HOW IT IS DONE AT THE G.P.O.

MARVELS OF THE MACHINE

The annual report of the PostmasterGeneral discloses that the great State Department which he controls carried out cash transactions last year to the value of £236,000,000. The Post Office is an Important collecting and paying 'agent for other Government departments, and its own business involves receipts and payments closely reaching 4 millions.

When any Important phase of Post Office business is examined for its details, the million figure becomes frequent. Savings Bank deposits have reached 58 millions, the toll calls last year number over 13 millions, telegrams totalled over 5 millions and the money orders issued were valued at £3,688,000. On the postal side, the figures of letters and other postal packets handled run into the hundreds of millions. How are these monumental masses of figures dealt with in the exact manner required where cash is Involved? Operations are on so immense a scale that the old manual method of accountancy has to be replaced at the General Post Office by the British-made Powers machines. Human agency is still necessary to provide the calculating machines with their material, because the cards used for the mechanical method of accountancy have to be prepared from thousands of written statements forwarded from all the Department’s offices.

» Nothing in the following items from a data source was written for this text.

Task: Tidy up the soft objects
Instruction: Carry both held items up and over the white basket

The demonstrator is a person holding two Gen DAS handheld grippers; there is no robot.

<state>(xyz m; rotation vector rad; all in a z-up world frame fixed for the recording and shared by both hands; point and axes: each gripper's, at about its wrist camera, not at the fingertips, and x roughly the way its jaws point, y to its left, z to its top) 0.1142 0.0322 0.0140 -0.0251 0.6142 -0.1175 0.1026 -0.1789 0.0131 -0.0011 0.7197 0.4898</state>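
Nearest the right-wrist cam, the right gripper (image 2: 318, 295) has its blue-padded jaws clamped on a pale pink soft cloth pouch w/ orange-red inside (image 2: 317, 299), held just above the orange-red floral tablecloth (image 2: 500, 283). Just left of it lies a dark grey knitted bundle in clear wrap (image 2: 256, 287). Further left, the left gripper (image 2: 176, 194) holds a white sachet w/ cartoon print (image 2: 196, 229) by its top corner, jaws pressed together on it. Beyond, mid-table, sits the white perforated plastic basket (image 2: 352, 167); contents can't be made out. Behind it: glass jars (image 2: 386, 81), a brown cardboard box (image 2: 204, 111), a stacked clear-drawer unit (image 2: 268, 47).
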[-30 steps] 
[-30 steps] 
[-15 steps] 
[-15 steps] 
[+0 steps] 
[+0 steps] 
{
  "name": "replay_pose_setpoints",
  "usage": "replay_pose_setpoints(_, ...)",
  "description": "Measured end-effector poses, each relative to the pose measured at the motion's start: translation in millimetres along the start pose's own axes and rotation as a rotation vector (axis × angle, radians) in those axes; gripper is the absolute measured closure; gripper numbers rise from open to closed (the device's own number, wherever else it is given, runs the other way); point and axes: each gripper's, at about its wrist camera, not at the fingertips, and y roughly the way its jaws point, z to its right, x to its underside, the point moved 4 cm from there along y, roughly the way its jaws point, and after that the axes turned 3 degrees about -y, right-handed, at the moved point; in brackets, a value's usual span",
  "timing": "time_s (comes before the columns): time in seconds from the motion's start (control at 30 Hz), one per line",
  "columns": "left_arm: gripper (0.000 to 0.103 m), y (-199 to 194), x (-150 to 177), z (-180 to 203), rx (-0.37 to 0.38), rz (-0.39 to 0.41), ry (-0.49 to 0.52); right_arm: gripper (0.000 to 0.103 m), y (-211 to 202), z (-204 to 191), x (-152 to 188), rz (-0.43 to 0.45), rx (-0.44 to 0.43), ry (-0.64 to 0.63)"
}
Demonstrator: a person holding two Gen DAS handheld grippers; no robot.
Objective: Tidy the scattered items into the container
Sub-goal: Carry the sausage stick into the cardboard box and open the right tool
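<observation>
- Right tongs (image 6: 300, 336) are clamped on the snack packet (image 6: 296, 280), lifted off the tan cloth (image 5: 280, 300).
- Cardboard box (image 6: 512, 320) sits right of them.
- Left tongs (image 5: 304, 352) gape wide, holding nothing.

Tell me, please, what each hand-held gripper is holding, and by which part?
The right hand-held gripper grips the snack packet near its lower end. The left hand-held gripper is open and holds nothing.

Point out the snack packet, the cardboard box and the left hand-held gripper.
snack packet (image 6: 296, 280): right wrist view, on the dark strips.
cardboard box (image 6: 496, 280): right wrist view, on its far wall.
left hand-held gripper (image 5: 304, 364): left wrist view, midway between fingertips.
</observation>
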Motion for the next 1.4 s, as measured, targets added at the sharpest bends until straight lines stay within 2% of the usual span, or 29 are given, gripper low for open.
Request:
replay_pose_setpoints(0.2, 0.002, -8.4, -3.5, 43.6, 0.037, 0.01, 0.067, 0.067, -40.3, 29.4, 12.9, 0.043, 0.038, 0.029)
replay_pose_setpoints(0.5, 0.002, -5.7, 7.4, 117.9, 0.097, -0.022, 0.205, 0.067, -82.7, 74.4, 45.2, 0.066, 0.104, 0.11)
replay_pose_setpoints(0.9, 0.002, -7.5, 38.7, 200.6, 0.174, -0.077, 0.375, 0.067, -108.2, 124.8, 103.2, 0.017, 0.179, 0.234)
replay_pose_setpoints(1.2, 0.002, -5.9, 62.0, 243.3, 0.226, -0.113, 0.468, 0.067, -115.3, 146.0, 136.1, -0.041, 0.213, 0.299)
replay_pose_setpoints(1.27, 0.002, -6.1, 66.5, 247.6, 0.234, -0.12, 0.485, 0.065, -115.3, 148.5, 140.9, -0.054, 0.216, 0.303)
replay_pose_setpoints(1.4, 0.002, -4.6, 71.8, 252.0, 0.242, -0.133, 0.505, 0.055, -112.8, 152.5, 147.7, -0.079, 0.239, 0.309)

The statistics needed in a great Department conducted on commercial lines, with its capital expenditure subject to efficient costing analysis, could not be obtained by the old-fashioned method because results could not be reached until they had become quite out of date. The Department’s engineering branch, for instance, is carrying out extensive works, all estimated for in advance and subject to close scrutiny at frequent intervals. Every item of expenditure either for wages or materials is entered on the appropriate document, which reaches the Finance Branch of the G.P.O. where all the details are recorded on small oblong cards. This initial process involves the use of machines with a group of figure-keys which can be covered by the operator’s right hand. In actual work, the operator rarely looks at the keys, but uses the “touch” system and concentrates attention on the document under action. Its information is translated into punched holes on the card, and the whole secret of accurate machine accountancy depends on their exactness of position. Many different varieties of printed arrangements appear on these cards, according to the information they are to record, but the card Itself never varies in size. The information having been translated into the raw material for the tabulating machine, the card goes to another operator who, examining the original document once more, again depresses the right keys, and If the original record Is correct the card passes out to the sorting and tabulating machine. However, if the information recorded by the check operator does not agree with . that punched on the card, the check machine stops, and the error is immediately detected.

It is in its capacity to rapidly analyse many phases of accounts that the value of the machine accountancy system is outstanding. To recall the engineering data which has been previously mentioned. It contains a job number, which always appears on any relevant accounting document. There may be thousands during the course of a long enterprise, but the punching machine has made a hole In the position on the card which will enable all cards relating to that work to be brought together at the rate of nearly 25,000 an hour. Then, in the large electrical tabulating machine, the individual items can be calculated at the rate of nearly 3000 per hour, and a total obtained at any stage of the process. The punching of a record card of these totals enables the financial history of the transaction to be brought up to date in a few moments.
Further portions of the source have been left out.